Quizás por esa razón aborda con esa precisión las escenas de grupo, como si su cámara se encontrara escondida y se limitara a registrar de manera transparente lo que ocurre, al mismo tiempo que capta cada pequeño detalle de ese grupo humano que se mueve de manera orgánica ante nuestros ojos.
Pero además de mostrarnos a todos esos personajes en su faceta comprometida, también seguimos los pasos de un joven, Sean, que lleva más de diez años siendo seropositivo después de haber sido infectado por su profesor de matemáticas en su primera relación sexual. Sean es nuestro vehículo en la narración. Y a través de él, de los ojos de ese fantástico actor que es el argentino Nahuel Pérez Biscayart (lo vimos en la española Todos están muertos), nos adentramos en la rabia, en la frustración y el dolor que implica la enfermedad, pero también nos contagia con su espíritu, con su energía, con sus ganas de comerse la vida a cada segundo. Su fuerza y también su fragilidad lo impregnan todo. Y resulta emocionante la manera tan extremadamente pudorosa, alejada de todo afán exhibicionista, con la que Campillo nos introduce en su intimidad, en su parcela más privada, no solo cuando lo vemos hacer el amor y se entrega a su amante, sino cuando nos abre su corazón y accedemos a sus miedos, a sus zonas más recónditas, a sus experiencias y a su pasado.
Hay una constante pulsión entre vida y muerte a lo largo de toda la película. Los personajes son conscientes de que cada momento puede ser el último y deben aprovecharlo al máximo. Por eso bailan en las discotecas, en la cabalgata del Orgullo. Ríen, se besan. El tiempo es precioso y preciado. A veces en la película ese tiempo parece que avanza muy despacio. En otras ocasiones prácticamente se detiene. Pero al final, todo se desarrolla demasiado rápido. Como en una pesadilla.

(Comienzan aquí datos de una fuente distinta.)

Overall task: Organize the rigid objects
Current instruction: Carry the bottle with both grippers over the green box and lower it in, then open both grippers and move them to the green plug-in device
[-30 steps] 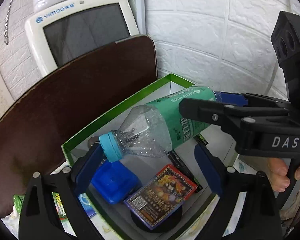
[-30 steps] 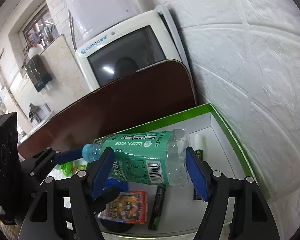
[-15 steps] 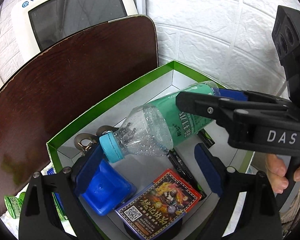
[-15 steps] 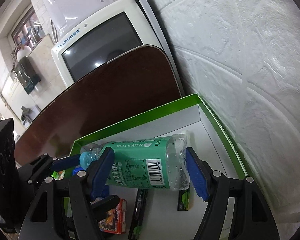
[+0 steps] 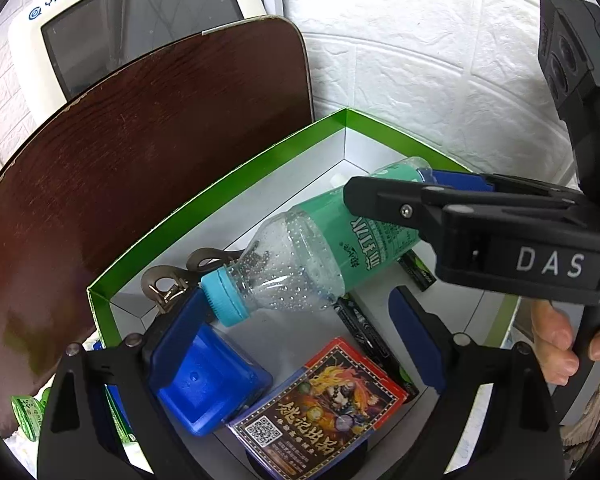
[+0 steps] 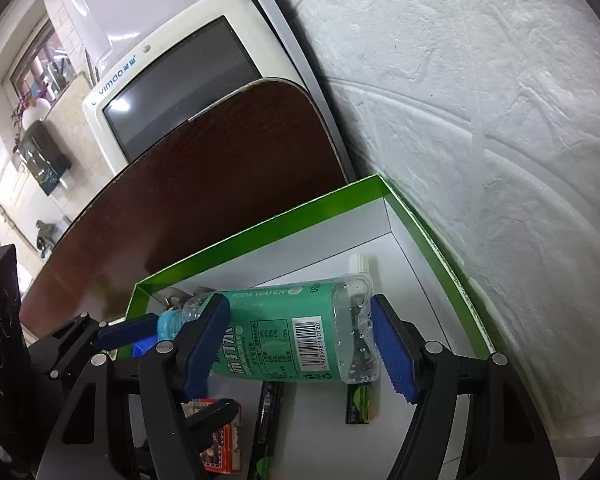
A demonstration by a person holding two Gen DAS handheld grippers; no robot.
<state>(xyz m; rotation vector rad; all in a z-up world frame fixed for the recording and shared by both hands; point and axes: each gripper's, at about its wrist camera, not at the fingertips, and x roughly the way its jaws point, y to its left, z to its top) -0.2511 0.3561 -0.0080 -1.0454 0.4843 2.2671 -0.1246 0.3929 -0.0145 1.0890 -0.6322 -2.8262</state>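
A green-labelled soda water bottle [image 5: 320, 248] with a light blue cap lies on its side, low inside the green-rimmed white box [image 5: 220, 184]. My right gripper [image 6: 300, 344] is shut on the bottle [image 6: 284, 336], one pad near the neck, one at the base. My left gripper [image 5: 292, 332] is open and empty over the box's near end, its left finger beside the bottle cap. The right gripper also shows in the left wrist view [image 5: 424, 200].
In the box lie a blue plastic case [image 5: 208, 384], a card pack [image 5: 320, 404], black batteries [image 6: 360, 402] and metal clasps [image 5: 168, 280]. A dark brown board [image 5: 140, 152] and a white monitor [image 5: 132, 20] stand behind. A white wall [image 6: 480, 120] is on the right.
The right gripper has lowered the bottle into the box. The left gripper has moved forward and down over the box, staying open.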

Historias en primera persona
Han sido muchas las películas que han girado en torno al sida. Aunque hacía tiempo que una no lo abordaba de una forma tan didáctica y necesaria. Precisamente durante el momento en el que transcurre la acción, principios de los noventa, comenzaron a proliferar las historias que giraban en torno a la enfermedad. Muchas de ellas se encontraban inscritas dentro del queer cinema y continúan siendo icónicas, como es el caso de Poison de Todd Haynes. Y dentro del propio cine francés todavía resulta difícil de superar los niveles descarnados y perturbadores de Las noches salvajes, que dirigió y protagonizó Cyrill Collard sobre sus propias memorias antes de fallecer. En ellas hablaba de su enfermedad, pero también de su irresponsabilidad a la hora de transmitir a sus amantes el virus por no utilizar protección sabiendo que era portador.

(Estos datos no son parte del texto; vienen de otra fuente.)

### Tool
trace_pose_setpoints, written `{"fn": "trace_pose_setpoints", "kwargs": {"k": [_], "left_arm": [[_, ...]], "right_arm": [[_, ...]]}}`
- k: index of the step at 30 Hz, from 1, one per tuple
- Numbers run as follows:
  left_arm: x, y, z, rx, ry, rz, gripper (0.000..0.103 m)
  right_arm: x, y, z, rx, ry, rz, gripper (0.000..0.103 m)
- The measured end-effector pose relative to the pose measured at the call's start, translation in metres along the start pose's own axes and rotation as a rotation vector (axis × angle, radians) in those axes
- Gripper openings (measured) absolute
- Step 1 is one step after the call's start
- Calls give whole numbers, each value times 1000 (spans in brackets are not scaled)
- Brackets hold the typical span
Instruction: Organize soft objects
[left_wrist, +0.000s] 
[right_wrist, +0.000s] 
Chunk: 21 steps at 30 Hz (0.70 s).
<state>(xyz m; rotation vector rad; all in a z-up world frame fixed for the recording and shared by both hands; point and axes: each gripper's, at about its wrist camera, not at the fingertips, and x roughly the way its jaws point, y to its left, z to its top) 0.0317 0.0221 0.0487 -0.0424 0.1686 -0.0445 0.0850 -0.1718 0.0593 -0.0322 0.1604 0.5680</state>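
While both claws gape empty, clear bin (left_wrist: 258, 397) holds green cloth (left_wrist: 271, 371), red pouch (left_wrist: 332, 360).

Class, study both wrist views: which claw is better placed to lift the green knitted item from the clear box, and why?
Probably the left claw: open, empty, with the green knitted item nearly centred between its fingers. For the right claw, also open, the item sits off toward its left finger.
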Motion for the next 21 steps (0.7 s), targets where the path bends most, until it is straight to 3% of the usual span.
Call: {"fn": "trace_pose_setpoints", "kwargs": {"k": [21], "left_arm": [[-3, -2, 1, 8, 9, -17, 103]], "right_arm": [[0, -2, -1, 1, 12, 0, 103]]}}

"A principios de los noventa, comenzaron a proliferar las historias que giraban en torno a la enfermedad. Muchas de ellas se encontraban inscritas dentro del 'queer cinema' y continúan siendo icónicas, como es el caso de 'Poison' de Todd Haynes"

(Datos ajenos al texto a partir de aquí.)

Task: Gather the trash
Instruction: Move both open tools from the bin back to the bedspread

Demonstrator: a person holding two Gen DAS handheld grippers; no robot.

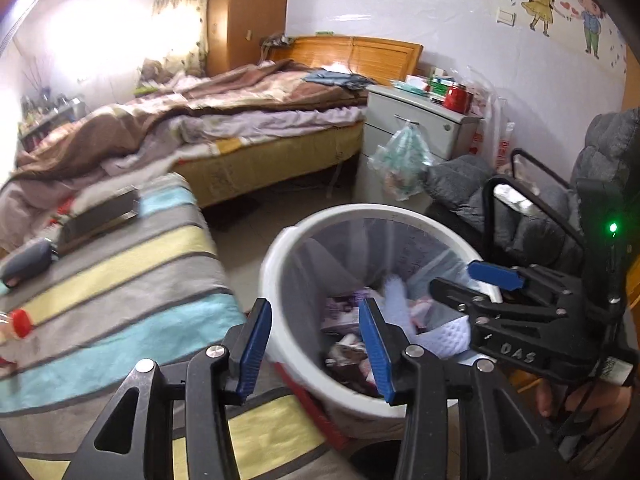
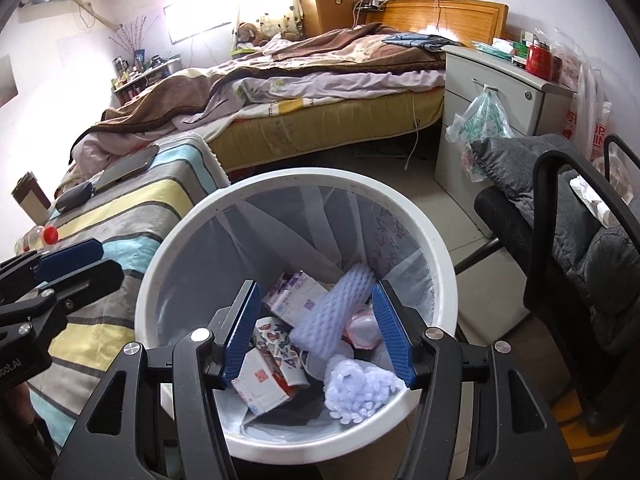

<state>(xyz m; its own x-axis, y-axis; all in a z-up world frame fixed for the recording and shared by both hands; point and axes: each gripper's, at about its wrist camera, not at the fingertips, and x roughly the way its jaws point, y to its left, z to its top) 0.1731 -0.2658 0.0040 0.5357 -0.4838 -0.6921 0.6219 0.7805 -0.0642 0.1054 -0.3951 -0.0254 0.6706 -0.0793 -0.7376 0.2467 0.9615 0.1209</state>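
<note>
Below the right claw [image 2: 316, 336], spread and empty, foam netting [image 2: 336, 308] and cartons [image 2: 268, 372] already lay in the white bin [image 2: 444, 280]. Left claw [image 1: 316, 350] also gaped empty; a red-capped bottle [image 1: 18, 324] beside it remained on the striped worktop [image 1: 120, 280].

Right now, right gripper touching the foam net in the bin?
Apart. Right wrist view: right gripper jaws open above the bin; foam net lies down inside with the trash.

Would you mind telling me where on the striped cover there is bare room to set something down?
The striped cover is bare along its edge nearest the white bin, between phone and red-capped bottle. Its far side is crowded: phone, dark pouch, bottle. The bin holds cartons and foam netting.
</note>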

Era el año 1993. El mismo año en el que transcurre la película de Carla Simón que se ha convertido en la revelación de la temporada en nuestro cine. Se trata de otra obra de carácter experiencial. En ella la directora vierte los recuerdos que tiene de su infancia, cuando su madre falleció de sida y ella tuvo que adaptarse a una vida en la que fuera de su familia era tratada con un cierto temor. Tanto 120 pulsaciones por minuto como Las noches salvajes o Verano 1993 están contadas casi en primera persona. Quizás sea la única manera de acercarse a un tema que puede tratarse a través de la alegoría, como bien demostró Haynes, pero que adquiere verdadero sentido cuando se hace a través de la experiencia vital más íntima, tanto física como emocional.